Please write out all the data exactly as shown.

______

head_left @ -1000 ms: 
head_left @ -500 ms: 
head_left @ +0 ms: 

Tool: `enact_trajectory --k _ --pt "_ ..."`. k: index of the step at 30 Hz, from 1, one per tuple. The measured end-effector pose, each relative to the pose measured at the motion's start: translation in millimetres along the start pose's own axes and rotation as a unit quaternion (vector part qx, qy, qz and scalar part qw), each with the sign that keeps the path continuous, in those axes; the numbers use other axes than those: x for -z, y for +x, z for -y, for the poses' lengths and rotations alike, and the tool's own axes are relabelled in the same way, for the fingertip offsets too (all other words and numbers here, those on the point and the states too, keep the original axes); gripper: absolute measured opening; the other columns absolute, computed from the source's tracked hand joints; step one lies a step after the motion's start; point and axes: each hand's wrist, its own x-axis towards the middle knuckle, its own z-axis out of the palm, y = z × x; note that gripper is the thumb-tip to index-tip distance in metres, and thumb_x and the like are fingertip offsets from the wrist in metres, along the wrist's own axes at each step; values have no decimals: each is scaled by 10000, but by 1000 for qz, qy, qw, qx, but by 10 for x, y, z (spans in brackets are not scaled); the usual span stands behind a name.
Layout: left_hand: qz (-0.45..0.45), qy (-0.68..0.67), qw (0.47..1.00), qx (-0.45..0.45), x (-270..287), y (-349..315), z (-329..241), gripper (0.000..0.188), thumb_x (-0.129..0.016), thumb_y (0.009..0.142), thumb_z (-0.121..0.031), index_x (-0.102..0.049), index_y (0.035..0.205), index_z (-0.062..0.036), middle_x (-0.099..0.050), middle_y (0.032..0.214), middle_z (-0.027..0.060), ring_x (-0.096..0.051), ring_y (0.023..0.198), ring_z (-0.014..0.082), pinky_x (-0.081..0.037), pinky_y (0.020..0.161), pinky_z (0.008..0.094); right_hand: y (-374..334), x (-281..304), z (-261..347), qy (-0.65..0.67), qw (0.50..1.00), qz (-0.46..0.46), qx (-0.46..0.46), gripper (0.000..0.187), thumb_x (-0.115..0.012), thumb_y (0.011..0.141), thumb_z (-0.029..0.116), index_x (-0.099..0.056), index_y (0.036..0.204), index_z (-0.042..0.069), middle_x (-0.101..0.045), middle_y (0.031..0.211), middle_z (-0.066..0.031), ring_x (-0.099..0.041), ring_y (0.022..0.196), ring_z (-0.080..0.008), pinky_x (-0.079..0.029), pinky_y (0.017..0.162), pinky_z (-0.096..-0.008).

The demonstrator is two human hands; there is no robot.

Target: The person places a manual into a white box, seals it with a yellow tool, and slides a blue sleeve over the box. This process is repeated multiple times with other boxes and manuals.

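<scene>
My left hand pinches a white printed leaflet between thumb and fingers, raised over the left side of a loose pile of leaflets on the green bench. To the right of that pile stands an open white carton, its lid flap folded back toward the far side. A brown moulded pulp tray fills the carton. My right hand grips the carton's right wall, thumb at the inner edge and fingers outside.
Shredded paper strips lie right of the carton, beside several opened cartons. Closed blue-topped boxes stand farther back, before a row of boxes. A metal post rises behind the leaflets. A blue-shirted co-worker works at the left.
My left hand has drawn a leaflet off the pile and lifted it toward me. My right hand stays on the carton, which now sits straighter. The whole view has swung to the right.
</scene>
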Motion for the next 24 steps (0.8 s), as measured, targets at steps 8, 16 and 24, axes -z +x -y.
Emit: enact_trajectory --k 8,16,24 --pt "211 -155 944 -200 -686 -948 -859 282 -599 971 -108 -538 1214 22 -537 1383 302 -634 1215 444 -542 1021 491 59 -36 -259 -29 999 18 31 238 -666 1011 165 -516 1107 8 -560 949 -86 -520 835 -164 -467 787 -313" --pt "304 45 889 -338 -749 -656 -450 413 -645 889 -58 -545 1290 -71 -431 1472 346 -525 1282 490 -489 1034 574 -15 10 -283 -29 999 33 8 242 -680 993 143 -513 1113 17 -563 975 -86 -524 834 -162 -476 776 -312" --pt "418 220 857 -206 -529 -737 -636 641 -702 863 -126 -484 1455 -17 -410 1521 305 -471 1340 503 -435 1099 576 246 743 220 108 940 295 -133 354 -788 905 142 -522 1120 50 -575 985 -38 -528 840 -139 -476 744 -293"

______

SOLUTION:
head_left @ -1000 ms: 
head_left @ -500 ms: 
head_left @ +0 ms: 

Tool: `enact_trajectory --k _ --pt "_ ..."`. k: index of the step at 30 Hz, from 1, one per tuple. The measured end-effector pose, each relative to the pose measured at the motion's start: translation in millimetres along the start pose's own axes and rotation as a unit quaternion (vector part qx, qy, qz and scalar part qw), each with the sign that keeps the path continuous, in those axes; the numbers use other axes than those: x for -z, y for +x, z for -y, for the poses' lengths and rotations alike, and the tool's own axes are relabelled in the same way, for the fingertip offsets too (all other words and numbers here, those on the point and the states too, keep the original axes); gripper: absolute measured opening; the other columns absolute, computed from the source's tracked hand joints; step one lies a step after the motion's start; point and axes: each hand's wrist, its own x-axis towards the middle knuckle, its own z-axis out of the palm, y = z × x; note that gripper is the thumb-tip to index-tip distance in metres, and thumb_x and the like are fingertip offsets from the wrist in metres, along the wrist's own axes at each step; values have no decimals: each is scaled by 10000, but by 1000 for qz, qy, qw, qx, but by 10 for x, y, z (spans in brackets are not scaled); the usual span stands behind a name.
Layout: left_hand: qz (-0.45..0.45), qy (-0.68..0.67), qw (0.47..1.00), qx (-0.45..0.45), x (-270..287), y (-349..315), z (-329..241), gripper (0.000..0.188), thumb_x (-0.129..0.016), thumb_y (0.009..0.142), thumb_z (-0.121..0.031), index_x (-0.102..0.049), index_y (0.035..0.205), index_z (-0.062..0.036), middle_x (-0.099..0.050), middle_y (0.032..0.214), middle_z (-0.027..0.060), ring_x (-0.096..0.051), ring_y (0.023..0.198), ring_z (-0.014..0.082), pinky_x (-0.081..0.037), pinky_y (0.020..0.161), pinky_z (0.008..0.094); right_hand: y (-374..334), x (-281..304), z (-261..347), qy (-0.65..0.67), qw (0.50..1.00), qz (-0.46..0.46), qx (-0.46..0.46), gripper (0.000..0.187), thumb_x (-0.115..0.012), thumb_y (0.011..0.141), thumb_z (-0.029..0.116), index_x (-0.099..0.056), index_y (0.036..0.204), index_z (-0.042..0.069), middle_x (-0.101..0.045), middle_y (0.031..0.211), middle_z (-0.066..0.031), ring_x (-0.099..0.041), ring_y (0.022..0.196), ring_z (-0.080..0.008), pinky_x (-0.079..0.029), pinky_y (0.017..0.162), pinky_z (-0.096..-0.008).

The demonstrator is two human hands; there is no robot.

Target: The person places a manual into a white box, seals it with a yellow tool, and slides a blue sleeve over the box. This process is repeated multiple times with other boxes and manuals.

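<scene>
My left hand pinches a white printed leaflet between thumb and fingers, raised over the left side of a loose pile of leaflets on the green bench. To the right of that pile stands an open white carton, its lid flap folded back toward the far side. A brown moulded pulp tray fills the carton. My right hand grips the carton's right wall, thumb at the inner edge and fingers outside.
Shredded paper strips lie right of the carton, beside several opened cartons. Closed blue-topped boxes stand farther back, before a row of boxes. A metal post rises behind the leaflets. A blue-shirted co-worker works at the left.
My left hand has drawn a leaflet off the pile and lifted it toward me. My right hand stays on the carton, which now sits straighter. The whole view has swung to the right.
</scene>
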Motion for the next 24 steps (0.8 s), as measured, targets at steps 8, 16 and 24, axes -z +x -y.
Emit: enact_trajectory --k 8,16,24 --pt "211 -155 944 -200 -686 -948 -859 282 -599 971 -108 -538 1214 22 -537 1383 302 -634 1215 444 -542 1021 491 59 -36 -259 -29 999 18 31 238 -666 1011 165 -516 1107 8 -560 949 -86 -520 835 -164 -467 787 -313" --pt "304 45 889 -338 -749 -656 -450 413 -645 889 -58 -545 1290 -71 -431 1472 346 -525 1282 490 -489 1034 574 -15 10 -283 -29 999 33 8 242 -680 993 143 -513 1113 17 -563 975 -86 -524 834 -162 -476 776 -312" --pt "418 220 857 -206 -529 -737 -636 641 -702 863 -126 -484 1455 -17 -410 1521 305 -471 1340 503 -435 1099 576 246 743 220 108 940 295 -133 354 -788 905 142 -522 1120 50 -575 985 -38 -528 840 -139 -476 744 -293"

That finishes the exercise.